Having glanced through it rather quickly when it was first posted, I’ve just reread Stephen Straker’s piece on Hobbes.  I must say I’ve never felt comfortable with Hobbes’ articulation of man in the "state of nature".  It depicts man as solitary, acting only to satisfy himself, being nothing more than an "organic automaton".  Personally, I don’t think it was ever like that.  First, we have always lived not by ourselves, but in groups, and groups were always governed by codes of behaviour.  Second, groups interacted, and this again required codes of behaviour.  Only in extreme cases would inter-group actions lead to physical strife.  Third, since whenever it was that we became fully human, we have had an enormous capacity for invention and projection, including the invention of supreme beings that provide a supernatural overly to how we must behave and original states of being that remind us that we have behaved much better in the past.  Gods and Gardens of Eden are ancient and have existed since time immemorial.  Stories that govern morality, part myth but also part history, have been told and retold for many thousands of years.  Noah’s flood is an example.

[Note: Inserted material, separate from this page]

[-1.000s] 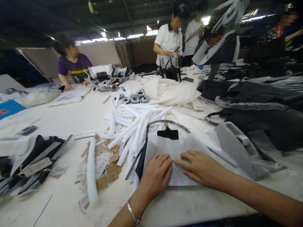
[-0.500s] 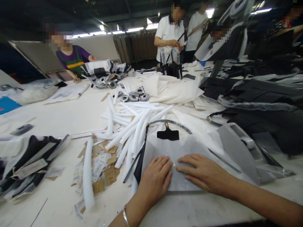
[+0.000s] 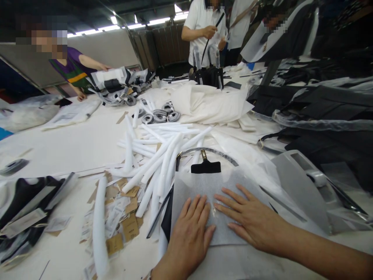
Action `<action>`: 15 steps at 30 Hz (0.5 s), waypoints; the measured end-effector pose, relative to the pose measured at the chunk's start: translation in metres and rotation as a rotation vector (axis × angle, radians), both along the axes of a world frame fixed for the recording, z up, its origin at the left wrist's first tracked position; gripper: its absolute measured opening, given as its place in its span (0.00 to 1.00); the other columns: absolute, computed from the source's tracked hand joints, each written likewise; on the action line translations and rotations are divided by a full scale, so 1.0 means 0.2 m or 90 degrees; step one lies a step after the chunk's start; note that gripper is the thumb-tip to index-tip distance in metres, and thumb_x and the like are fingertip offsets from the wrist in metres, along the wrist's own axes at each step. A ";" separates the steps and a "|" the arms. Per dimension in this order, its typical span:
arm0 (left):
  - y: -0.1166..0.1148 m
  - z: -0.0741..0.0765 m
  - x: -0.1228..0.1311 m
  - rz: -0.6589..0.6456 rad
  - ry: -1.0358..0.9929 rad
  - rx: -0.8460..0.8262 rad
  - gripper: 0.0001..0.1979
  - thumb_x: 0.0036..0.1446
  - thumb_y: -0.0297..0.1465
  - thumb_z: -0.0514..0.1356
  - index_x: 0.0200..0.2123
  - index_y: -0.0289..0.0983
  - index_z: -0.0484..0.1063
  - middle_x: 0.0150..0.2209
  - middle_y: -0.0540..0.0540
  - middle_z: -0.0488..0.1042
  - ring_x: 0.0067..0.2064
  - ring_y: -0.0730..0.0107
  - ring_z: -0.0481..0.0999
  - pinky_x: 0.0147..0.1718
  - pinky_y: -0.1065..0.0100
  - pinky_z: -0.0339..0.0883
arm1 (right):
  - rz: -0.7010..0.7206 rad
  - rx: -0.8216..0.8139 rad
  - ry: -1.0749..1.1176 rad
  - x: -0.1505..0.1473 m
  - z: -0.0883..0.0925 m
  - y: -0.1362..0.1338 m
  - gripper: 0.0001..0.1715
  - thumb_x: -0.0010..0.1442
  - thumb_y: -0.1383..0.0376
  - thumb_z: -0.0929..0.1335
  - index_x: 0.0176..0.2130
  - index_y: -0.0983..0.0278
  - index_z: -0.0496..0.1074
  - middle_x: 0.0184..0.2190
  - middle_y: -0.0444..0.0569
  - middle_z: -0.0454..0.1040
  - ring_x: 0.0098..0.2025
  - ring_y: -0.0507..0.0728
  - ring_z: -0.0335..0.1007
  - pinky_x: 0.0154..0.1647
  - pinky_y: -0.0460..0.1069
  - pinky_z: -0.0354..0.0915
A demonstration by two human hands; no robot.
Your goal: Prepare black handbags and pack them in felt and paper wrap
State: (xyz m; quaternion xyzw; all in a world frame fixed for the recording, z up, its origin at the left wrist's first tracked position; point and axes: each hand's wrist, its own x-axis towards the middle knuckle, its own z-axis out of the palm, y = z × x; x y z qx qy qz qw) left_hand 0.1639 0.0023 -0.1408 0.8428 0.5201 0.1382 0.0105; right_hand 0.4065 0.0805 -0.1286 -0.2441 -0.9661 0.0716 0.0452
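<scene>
A sheet of thin white tissue paper (image 3: 201,184) lies over a black bag (image 3: 167,222), whose dark edge shows at the left. Above the sheet's top edge stick out a black flap (image 3: 206,167) with a gold clasp (image 3: 203,154) and a curved handle (image 3: 221,154) in clear wrap. My left hand (image 3: 192,229) rests flat on the paper's left half, fingers stretched out. On the right half lies my right hand (image 3: 247,216), palm down, its fingers spread. A small shiny spot shows between the two hands. Neither hand grips anything.
Left of the bag lie white foam tubes (image 3: 163,163) and brown tags (image 3: 129,227). A grey tape dispenser (image 3: 303,186) stands to the right, near black bags (image 3: 335,144). White sheets (image 3: 210,103) are piled behind. Co-workers stand across the table (image 3: 67,144).
My right hand's fingers have spread wider and moved up the paper. My left hand stays flat on it. The view has tilted down, and a co-worker's hand has raised a black strip.
</scene>
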 end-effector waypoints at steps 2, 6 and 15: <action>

I caught a glimpse of how ancient some of these stories may be back in the 1970s when I attended a hearing in the small community of Aklavik in the Mackenzie Delta.  One of the elders of the community, a Gwich'in Indian, was trying to explain to the presiding judge about how his people relate to their land.  His story was essentially about man’s courage in the face of a great flood that killed many people and animals and created several great rivers, the Mackenzie, the Yukon, the Porcupine and the Mississippi among them.  I happened to be sitting next to a geologist who knew the geological history of the region, and I asked him whether the story might have had any basis in reality.  He answered in the affirmative, saying that, toward the end of the last ice age, a huge wall of ice that had confined a enormous amount of meltwater suddenly gave way and flooded the whole of the Porcupine Basin.  I asked him how long ago that might have happened, and he said perhaps eight to ten thousand years ago.  A thing told and retold over the millennia to remind people of who they were, where they came from, and how they should behave.

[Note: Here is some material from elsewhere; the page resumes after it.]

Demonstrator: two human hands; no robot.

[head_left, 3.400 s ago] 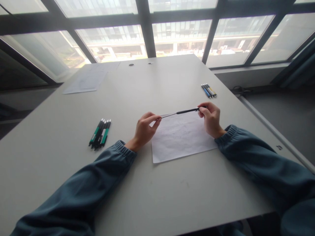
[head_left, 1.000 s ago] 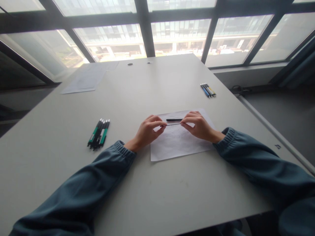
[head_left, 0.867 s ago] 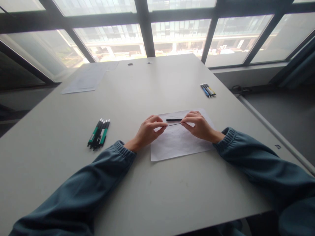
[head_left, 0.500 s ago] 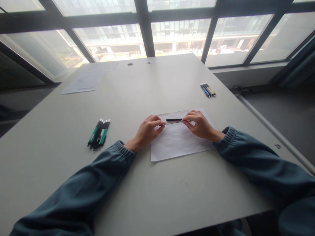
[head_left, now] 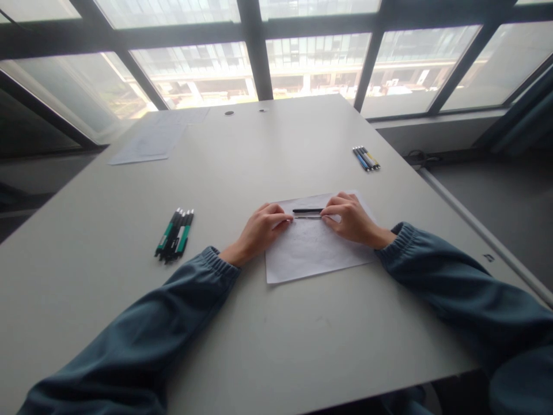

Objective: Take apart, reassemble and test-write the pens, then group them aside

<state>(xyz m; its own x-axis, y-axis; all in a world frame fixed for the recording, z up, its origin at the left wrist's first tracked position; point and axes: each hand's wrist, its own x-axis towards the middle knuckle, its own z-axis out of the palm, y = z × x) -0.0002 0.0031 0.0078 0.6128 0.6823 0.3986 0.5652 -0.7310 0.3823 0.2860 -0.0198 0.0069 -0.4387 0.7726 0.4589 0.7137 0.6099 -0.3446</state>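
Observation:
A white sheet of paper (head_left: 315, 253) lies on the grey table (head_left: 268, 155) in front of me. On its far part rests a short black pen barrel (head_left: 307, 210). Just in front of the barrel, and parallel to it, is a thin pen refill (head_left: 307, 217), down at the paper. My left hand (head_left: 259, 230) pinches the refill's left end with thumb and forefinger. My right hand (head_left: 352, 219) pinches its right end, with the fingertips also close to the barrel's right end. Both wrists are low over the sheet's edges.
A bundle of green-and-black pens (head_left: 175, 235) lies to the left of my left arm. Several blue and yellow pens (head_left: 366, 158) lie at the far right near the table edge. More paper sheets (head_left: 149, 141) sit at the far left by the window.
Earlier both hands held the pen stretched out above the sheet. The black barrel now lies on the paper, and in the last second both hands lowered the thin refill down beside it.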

Yet, having said the foregoing, I must admit that Hobbes may have a point.  Last night I watched a TV special on the role of journalists, mostly embedded, in the invasion of Iraq.  Many of the scenes suggested a complete breakdown of civil institutions and of personal morality.  The American soldiers the journalists were traveling with were clearly frightened, and their only thought was 'to get the motherfuckers before they get us'.  They were jubilant when they knocked out an Iraqi position, killing several people.  Given their superior fire power, it was not a fair fight, but of course fairness was the last thing in their mind.  Other scenes depicted Iraqi civilians carrying off loot, much as Hobbes’ "organic automaton" would have carried off loot.  But there were some scenes that suggested that Hobbes may not have had it right, scenes of medical staff in hospitals desperately trying to look after the wounded and dying under impossible conditions, and the faces of women who mourned but refused to break down because they had seen all this many, many times before over many thousands of years.